What is the number of lines below that include the string "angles"? Provide that number alone.

(Source records)
▼
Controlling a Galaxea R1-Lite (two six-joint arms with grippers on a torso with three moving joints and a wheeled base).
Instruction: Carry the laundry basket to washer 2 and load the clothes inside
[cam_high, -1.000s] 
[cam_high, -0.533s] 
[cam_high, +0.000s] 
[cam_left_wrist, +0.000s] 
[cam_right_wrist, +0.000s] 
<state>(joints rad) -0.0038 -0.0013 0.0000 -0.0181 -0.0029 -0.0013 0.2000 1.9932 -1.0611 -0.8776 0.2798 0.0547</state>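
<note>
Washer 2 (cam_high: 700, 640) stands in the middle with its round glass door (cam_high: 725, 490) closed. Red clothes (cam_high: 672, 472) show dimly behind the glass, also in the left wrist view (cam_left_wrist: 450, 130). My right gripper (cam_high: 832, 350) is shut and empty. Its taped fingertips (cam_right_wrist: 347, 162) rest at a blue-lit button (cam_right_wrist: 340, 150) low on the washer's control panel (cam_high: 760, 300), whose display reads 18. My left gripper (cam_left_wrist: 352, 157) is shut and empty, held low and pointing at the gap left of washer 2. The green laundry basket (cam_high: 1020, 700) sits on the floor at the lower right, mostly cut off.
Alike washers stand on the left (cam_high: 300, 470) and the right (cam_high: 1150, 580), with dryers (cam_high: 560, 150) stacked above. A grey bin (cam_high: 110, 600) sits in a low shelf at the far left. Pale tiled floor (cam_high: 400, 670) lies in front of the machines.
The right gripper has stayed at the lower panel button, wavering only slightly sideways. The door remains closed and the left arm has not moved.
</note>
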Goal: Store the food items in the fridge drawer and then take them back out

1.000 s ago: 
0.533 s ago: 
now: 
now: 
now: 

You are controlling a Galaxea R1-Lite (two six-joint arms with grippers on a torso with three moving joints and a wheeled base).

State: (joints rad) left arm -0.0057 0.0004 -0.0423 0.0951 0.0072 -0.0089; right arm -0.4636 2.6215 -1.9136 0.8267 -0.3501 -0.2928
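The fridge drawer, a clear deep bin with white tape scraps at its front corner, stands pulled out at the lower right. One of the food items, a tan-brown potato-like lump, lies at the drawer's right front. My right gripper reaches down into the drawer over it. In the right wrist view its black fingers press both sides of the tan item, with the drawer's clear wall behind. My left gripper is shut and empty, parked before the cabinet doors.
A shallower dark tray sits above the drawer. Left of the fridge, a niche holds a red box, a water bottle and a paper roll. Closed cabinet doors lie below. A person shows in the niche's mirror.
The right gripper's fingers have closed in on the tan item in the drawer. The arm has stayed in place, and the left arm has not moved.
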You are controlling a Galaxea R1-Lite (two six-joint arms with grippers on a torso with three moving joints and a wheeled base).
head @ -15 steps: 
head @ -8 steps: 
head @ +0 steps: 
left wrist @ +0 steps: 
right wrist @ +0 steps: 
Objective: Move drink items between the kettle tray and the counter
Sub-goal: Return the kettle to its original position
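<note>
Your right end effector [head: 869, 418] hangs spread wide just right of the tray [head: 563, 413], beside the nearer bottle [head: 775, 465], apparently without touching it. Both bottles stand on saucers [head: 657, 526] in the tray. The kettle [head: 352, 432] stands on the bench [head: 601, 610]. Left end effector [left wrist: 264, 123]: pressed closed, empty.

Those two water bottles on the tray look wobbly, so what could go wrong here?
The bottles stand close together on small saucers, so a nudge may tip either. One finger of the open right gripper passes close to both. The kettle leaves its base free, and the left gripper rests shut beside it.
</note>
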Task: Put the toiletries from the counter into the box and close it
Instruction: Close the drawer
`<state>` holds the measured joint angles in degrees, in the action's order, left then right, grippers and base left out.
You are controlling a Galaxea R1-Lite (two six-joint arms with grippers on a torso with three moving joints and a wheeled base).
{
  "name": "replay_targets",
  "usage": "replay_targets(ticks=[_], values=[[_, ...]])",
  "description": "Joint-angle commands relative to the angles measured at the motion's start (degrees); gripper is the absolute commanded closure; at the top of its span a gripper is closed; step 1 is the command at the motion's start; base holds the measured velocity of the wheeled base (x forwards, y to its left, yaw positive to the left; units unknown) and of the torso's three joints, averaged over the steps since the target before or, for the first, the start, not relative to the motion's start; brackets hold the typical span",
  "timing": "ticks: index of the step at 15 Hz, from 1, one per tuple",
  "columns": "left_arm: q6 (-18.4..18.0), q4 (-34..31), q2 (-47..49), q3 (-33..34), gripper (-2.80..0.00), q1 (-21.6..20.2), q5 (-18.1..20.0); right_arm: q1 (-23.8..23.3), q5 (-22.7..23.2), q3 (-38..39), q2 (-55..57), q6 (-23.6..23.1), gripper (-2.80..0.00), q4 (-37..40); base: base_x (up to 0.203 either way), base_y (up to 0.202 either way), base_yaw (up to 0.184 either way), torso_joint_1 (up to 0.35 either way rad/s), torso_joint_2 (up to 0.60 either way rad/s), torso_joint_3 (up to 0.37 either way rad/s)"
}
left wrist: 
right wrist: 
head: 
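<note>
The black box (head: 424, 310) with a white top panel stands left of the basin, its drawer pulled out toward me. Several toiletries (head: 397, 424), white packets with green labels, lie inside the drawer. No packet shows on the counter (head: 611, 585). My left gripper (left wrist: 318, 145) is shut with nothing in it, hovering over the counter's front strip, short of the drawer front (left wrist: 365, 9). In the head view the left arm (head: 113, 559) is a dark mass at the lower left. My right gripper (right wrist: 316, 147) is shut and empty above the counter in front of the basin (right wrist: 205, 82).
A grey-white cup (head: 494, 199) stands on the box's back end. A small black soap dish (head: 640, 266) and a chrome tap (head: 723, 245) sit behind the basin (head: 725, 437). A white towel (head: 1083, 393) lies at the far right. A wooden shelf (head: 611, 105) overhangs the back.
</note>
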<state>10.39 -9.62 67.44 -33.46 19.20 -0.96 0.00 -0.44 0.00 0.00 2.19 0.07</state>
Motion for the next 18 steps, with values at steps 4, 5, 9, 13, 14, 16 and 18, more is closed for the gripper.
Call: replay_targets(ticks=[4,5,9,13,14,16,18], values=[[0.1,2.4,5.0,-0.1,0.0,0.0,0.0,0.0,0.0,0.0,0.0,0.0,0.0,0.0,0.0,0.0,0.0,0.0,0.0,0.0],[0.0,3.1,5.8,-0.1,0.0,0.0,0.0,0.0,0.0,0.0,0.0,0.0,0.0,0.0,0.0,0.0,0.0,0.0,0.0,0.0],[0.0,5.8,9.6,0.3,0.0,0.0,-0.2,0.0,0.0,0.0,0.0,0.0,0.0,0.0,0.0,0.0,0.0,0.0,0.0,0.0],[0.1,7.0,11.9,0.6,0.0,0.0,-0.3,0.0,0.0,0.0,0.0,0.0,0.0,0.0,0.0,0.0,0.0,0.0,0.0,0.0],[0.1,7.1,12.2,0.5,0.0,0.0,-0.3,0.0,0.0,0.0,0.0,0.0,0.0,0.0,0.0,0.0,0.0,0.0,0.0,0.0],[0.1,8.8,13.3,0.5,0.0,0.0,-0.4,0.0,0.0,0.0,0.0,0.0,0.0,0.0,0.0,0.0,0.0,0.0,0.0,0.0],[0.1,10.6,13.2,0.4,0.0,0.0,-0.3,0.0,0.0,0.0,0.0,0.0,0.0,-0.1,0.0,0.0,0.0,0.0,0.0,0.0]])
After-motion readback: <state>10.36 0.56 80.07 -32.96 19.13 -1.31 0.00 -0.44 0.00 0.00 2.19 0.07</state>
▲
Exercise response. 2